* _About this task_
Return the full listing, keeping every line exactly as it is.

◆ ◆ ◆ ◆ ◆

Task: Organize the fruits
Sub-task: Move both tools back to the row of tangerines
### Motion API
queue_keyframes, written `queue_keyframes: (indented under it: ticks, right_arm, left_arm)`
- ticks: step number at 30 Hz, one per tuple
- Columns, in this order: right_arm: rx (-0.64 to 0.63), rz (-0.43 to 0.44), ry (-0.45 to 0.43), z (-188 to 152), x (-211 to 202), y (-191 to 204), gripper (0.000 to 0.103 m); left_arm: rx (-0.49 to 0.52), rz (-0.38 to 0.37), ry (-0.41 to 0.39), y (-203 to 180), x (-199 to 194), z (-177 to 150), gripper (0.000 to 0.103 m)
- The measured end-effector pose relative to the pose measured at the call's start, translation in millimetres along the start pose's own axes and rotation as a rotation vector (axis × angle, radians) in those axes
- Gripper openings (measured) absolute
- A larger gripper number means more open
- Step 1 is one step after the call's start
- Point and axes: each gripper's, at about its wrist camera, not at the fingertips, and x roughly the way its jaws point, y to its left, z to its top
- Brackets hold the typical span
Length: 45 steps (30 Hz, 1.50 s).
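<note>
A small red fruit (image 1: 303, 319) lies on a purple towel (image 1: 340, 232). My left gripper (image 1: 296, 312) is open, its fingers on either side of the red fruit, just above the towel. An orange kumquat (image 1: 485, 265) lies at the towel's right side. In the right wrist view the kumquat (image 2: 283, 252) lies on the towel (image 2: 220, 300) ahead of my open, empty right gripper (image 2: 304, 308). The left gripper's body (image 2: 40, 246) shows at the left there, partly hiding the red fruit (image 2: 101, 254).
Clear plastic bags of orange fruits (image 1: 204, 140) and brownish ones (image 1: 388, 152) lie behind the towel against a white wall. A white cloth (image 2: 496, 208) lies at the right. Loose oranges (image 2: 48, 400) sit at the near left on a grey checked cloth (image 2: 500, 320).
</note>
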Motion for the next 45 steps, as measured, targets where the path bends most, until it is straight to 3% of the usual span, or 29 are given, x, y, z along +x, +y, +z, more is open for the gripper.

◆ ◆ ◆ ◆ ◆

* _Solution below_
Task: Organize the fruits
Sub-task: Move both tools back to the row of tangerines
### Motion API
queue_keyframes, written `queue_keyframes: (indented under it: ticks, right_arm, left_arm)`
- ticks: step number at 30 Hz, one per tuple
- Columns, in this order: right_arm: rx (-0.64 to 0.63), rz (-0.43 to 0.44), ry (-0.45 to 0.43), z (-188 to 152), x (-211 to 202), y (-191 to 204), gripper (0.000 to 0.103 m); left_arm: rx (-0.49 to 0.52), rz (-0.38 to 0.37), ry (-0.41 to 0.39), y (-203 to 180), x (-199 to 194), z (-177 to 150), gripper (0.000 to 0.103 m)
- The measured end-effector pose relative to the pose measured at the call's start, translation in millimetres along the start pose's own axes and rotation as a rotation vector (axis × angle, radians) in those axes
- Gripper openings (measured) absolute
- A larger gripper number means more open
- Step 1 is one step after the call's start
- Point and axes: each gripper's, at about its wrist camera, not at the fingertips, and x roughly the way its jaws point, y to its left, z to its top
- Brackets hold the typical span
Length: 45 steps (30 Hz, 1.50 s).
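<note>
A small red fruit (image 1: 303, 319) lies on a purple towel (image 1: 340, 232). My left gripper (image 1: 296, 312) is open, its fingers on either side of the red fruit, just above the towel. An orange kumquat (image 1: 485, 265) lies at the towel's right side. In the right wrist view the kumquat (image 2: 283, 252) lies on the towel (image 2: 220, 300) ahead of my open, empty right gripper (image 2: 304, 308). The left gripper's body (image 2: 40, 246) shows at the left there, partly hiding the red fruit (image 2: 101, 254).
Clear plastic bags of orange fruits (image 1: 204, 140) and brownish ones (image 1: 388, 152) lie behind the towel against a white wall. A white cloth (image 2: 496, 208) lies at the right. Loose oranges (image 2: 48, 400) sit at the near left on a grey checked cloth (image 2: 500, 320).
</note>
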Motion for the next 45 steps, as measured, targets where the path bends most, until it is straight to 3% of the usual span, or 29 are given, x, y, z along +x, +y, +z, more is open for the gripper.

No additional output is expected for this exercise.